Walking through the Renaissance Computing Institute's new Engagement Center at the Grove Arcade feels a lot like touring NORAD, minus the nuclear-war part. The ultra-high-tech displays, including wall-sized plasma computer monitors and a Geo Dome (sort of a mini Imax) show maps and computer models of, among other things, weather events, drought-prone areas and projections of future sprawl.
At the ribbon cutting ceremony on Oct. 1, a who's-who of local and North Carolina leadership — including Asheville Mayor Terry Bellamy, UNC Asheville chancellor Ann Ponder and UNC President Erskine Bowles — praised the center.
RECNI at UNC Asheville is the western arm of the Chapel Hill-based, grant-funded organization that uses data, often collected by partners like the National Climatic Data Center or the UNCA-based National Environmental Modeling and Analysis Center, and turns them into easily digestible computer illustrations.
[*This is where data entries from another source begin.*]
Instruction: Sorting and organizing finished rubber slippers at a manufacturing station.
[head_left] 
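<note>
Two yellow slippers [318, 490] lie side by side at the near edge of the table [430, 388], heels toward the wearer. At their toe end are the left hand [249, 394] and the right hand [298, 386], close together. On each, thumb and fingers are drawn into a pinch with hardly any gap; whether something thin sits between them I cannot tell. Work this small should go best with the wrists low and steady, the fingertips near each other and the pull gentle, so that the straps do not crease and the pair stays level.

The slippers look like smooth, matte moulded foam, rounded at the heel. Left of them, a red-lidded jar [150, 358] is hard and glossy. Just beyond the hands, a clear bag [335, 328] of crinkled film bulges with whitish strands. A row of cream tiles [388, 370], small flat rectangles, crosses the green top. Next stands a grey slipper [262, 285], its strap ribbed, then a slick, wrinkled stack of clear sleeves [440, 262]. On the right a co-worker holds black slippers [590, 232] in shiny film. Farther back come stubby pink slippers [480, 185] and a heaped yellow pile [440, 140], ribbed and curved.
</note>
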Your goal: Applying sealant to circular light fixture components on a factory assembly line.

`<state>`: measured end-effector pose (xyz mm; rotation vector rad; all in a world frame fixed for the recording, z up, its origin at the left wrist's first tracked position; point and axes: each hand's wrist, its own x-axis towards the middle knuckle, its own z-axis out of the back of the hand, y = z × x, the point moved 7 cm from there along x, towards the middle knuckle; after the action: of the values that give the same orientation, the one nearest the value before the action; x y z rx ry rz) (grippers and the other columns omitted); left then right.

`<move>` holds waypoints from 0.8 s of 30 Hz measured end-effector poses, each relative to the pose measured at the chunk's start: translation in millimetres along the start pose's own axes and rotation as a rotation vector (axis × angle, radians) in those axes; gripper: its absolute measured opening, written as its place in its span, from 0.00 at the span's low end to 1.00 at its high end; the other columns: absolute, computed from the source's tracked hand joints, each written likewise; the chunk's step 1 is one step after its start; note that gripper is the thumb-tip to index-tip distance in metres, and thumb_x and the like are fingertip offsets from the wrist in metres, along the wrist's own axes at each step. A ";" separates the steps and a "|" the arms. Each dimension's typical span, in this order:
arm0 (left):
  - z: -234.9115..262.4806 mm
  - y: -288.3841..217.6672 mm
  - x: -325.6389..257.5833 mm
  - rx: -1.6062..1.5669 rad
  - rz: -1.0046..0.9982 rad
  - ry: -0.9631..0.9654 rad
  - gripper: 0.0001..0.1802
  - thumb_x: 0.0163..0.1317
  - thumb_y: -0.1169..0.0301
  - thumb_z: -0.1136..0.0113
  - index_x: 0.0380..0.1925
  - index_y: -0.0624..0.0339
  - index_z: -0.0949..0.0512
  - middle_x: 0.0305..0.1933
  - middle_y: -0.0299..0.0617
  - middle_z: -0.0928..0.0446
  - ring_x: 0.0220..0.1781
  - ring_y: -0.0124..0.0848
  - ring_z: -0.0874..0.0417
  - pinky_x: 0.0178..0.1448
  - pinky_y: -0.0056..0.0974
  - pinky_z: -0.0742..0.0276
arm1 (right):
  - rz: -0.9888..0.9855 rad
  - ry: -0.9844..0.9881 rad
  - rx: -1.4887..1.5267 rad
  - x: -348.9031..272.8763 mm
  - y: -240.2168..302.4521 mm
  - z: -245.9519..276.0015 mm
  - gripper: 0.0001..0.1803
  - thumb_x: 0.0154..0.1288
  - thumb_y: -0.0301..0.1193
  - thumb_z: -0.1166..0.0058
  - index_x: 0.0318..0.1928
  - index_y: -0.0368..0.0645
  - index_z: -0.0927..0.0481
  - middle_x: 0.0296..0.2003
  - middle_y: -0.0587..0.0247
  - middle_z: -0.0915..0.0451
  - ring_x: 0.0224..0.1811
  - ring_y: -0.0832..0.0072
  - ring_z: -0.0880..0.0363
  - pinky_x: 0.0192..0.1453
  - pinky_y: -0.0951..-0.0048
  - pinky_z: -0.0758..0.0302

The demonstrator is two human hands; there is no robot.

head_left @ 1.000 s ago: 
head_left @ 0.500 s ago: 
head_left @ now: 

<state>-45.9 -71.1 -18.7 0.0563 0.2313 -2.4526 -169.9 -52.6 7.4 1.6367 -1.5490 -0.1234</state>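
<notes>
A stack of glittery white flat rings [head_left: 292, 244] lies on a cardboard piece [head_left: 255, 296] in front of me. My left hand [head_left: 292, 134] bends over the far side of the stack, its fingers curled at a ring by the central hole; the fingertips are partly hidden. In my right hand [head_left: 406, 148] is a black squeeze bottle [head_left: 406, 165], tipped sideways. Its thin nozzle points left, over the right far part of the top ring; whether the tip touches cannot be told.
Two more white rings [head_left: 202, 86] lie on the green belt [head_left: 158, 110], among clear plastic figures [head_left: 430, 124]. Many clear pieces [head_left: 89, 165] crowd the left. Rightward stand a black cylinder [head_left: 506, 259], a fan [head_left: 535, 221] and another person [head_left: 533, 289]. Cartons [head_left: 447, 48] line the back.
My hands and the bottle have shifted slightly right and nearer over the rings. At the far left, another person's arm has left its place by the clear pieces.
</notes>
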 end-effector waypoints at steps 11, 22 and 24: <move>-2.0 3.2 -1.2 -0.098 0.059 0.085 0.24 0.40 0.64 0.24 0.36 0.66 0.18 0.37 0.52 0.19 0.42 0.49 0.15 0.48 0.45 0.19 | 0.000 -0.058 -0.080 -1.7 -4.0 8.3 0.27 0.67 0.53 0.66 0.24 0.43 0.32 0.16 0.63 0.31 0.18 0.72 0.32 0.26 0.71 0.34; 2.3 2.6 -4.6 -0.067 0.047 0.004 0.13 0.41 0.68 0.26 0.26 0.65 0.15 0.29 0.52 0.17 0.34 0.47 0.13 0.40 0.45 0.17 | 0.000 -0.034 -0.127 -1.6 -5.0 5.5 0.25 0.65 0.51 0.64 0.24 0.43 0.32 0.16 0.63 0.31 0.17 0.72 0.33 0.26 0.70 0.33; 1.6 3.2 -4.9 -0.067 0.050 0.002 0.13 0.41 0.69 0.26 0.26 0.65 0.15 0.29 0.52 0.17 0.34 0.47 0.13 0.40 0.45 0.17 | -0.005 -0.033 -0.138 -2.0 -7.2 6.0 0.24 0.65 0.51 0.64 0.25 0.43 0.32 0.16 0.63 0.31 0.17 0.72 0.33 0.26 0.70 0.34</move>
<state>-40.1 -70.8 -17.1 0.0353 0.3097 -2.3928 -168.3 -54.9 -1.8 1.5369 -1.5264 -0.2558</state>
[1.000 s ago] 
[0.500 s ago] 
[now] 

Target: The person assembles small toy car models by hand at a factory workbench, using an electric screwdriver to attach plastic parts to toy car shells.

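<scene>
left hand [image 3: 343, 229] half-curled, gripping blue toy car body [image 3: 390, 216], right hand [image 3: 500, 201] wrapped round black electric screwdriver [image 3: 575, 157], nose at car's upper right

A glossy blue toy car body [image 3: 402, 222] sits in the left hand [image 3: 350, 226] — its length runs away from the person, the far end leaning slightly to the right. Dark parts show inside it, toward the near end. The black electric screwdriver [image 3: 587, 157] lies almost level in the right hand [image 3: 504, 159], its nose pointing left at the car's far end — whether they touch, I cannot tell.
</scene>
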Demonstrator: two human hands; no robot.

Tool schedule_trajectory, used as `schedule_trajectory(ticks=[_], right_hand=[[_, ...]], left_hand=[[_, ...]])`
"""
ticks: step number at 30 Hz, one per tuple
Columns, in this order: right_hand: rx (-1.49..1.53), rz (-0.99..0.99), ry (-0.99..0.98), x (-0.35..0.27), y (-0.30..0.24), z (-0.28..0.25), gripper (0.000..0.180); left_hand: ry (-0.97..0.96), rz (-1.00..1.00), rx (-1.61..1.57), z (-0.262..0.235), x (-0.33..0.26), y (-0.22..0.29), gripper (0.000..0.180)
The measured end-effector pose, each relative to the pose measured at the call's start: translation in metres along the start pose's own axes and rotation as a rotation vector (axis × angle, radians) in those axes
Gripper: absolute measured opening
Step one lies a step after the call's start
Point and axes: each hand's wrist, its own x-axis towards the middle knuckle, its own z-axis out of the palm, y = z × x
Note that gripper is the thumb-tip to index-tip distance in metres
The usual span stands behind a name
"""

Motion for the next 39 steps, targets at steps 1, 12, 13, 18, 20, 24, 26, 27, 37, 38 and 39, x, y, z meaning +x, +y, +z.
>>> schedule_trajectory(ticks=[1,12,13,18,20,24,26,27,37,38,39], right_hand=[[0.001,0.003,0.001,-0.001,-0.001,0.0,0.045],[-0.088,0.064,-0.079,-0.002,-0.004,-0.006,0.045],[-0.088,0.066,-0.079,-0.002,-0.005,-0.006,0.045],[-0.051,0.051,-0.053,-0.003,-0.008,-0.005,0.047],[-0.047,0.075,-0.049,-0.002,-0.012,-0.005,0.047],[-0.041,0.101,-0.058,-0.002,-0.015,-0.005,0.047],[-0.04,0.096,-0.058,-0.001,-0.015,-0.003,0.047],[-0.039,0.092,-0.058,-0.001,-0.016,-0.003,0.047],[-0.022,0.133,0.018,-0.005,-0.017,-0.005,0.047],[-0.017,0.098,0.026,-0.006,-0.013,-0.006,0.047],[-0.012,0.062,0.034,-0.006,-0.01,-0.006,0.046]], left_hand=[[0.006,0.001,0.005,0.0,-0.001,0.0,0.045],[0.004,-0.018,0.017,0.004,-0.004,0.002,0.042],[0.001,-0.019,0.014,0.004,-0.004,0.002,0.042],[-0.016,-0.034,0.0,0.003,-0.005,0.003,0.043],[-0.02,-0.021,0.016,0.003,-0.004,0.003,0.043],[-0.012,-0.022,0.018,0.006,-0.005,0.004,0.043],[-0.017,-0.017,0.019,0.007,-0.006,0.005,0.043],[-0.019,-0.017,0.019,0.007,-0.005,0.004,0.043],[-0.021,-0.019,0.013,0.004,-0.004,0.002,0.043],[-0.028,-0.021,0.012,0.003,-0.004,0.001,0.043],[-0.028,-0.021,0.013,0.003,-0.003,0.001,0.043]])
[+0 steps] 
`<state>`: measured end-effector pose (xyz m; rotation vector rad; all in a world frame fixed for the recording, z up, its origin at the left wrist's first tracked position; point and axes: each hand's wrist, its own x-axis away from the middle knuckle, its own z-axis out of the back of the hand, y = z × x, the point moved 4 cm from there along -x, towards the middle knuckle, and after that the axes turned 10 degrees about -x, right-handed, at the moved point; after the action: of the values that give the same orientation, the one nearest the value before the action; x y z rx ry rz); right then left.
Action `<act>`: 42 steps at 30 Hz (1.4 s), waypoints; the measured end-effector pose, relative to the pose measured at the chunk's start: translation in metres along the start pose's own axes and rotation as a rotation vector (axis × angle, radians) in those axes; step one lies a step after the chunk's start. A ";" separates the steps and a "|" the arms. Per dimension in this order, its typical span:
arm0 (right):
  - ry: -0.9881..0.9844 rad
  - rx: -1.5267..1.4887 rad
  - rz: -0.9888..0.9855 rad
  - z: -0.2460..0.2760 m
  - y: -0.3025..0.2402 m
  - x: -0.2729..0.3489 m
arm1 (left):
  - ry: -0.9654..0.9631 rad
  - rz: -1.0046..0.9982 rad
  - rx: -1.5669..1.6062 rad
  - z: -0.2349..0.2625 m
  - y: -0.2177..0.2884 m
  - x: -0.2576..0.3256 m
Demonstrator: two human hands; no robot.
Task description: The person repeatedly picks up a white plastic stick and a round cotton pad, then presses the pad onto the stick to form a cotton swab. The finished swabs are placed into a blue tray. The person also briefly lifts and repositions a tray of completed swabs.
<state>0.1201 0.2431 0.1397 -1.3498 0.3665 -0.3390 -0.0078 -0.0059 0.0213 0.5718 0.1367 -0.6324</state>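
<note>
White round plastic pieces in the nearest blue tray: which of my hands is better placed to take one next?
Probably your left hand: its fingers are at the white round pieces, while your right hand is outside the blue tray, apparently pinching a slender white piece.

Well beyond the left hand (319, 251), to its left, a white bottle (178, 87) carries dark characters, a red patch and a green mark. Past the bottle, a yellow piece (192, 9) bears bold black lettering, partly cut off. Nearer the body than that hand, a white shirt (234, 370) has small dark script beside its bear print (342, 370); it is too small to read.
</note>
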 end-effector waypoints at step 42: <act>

The Engagement Center is the group's attempt to get the results in front of more Western North Carolina residents, including local leaders. The group operates on campuses across the state, and other engagement centers are open in locations such as UNC Chapel Hill and Duke University.
"What we are doing is trying to address social issues we are all trying to discuss," said RENCI head Jim Fox. "We want to provide these tools to decision makers."
From flood data to agricultural trends to the effect of power plants on local water supplies, it's all on display. Want to see what sort of flood event can be created by development in certain areas? It's right there in front of your eyes.
And being able to see how different data interact helps provide a clearer understanding of the consequences of decisions. "You can't just address flood mitigation and talk about the economic drivers," Fox said.
Acknowledging that statewide budget issues have resulted in cuts to the UNC system, including the removal of UNCA's Environmental Quality Institute in July, Ponder said the opening was a crucial one to the community.
"We are choosing to do this because it is so important," Ponder said. "To avoid disasters, to make development better and to improve health and wellness."
The opening of the center is part of an agreement between UNCA and the city, which owns the Grove Arcade. Prior to the opening, Ponder and Bellamy signed an expanded agreement that calls for collaboration on a wide range of issues, from sustainability to public safety.